Esse posicionamento de Kelsen muda o sentido subjetivo de justiça – em que o mesmo fato que é justo para um indivíduo pode não o ser para outro – para um sentido social: a felicidade da justiça e, assim, a felicidade subjetiva deve transfigurar-se em satisfação das necessidades sociais.

Para John Rawls, “cada pessoa possui uma inviolabilidade fundada na justiça que nem mesmo o bem-estar da sociedade como um todo pode ignorar” e, “por essa razão, a justiça nega que a perda da liberdade de alguns se justifique por um bem maior partilhado por outros” (Rawls, 1997, p.4). Dessa forma, ele reitera que justiça é considerar invioláveis as liberdades da cidadania igual, ou seja, “os direitos assegurados pela justiça não estão sujeitos à negociação política ou ao cálculo de interesses sociais” (ib idem). Essa é a teoria da justiça social de John Rawls.

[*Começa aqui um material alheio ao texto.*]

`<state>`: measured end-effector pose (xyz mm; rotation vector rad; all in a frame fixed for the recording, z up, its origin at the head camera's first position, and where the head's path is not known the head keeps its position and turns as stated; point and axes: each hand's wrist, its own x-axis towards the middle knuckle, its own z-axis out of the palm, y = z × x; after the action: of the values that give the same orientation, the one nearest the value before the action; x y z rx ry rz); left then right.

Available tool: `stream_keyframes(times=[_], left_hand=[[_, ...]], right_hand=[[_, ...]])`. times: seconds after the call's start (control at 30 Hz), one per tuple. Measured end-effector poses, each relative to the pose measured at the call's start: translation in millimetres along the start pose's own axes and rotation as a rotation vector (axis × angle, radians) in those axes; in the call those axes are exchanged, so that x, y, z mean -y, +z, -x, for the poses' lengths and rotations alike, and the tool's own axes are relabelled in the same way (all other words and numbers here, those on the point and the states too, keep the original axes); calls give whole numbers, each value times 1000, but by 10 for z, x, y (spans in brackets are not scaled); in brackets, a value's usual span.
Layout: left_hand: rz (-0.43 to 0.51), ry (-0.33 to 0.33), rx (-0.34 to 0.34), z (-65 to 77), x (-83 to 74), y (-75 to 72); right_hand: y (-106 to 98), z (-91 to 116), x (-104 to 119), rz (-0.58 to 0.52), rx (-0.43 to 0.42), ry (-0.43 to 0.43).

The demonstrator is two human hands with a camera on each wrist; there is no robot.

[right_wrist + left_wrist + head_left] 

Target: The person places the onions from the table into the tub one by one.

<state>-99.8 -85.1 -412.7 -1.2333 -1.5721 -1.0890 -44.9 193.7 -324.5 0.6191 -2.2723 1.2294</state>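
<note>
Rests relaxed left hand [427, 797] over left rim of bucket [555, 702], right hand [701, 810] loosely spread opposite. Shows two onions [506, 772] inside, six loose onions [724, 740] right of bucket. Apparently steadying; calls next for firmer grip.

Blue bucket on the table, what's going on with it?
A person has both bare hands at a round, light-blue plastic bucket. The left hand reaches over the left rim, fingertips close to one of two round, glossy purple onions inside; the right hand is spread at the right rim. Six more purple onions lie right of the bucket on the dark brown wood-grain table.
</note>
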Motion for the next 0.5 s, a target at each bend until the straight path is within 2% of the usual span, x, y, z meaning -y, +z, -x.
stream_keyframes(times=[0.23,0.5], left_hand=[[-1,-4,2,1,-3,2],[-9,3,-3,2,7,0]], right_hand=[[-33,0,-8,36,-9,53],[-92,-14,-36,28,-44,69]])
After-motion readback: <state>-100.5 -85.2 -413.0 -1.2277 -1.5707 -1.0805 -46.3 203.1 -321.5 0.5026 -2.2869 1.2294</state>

Tomás de Aquino pontua que justiça é dar a cada um o que lhe é devido e ainda divide a noção de justiça em justiça legal e justiça particular. Assim, tem-se a justiça particular quando ela diz respeito ao que é devido a outro considerado individualmente e tem-se a justiça legal quando esta diz respeito àquilo que é devido a outro em comum ou à comunidade. Dessa forma, o objeto da justiça particular é o bem do particular e o da justiça legal é o bem comum.

O termo justiça legal ainda vigora nos dias de hoje, uma vez que, nas formas corretas de governo, cabe às leis determinar o que é bem de todos, da comunidade e, na medida em que ordena as ações humanas ao bem comum, a justiça legal, ou ainda, a virtude da justiça legal, inclui todas as demais virtudes morais, já que o bem de qualquer virtude, seja que ordene o homem a si mesmo, seja que ordene o homem a outras pessoas singulares, pode ser referido ao bem comum, ao qual se ordena a justiça legal.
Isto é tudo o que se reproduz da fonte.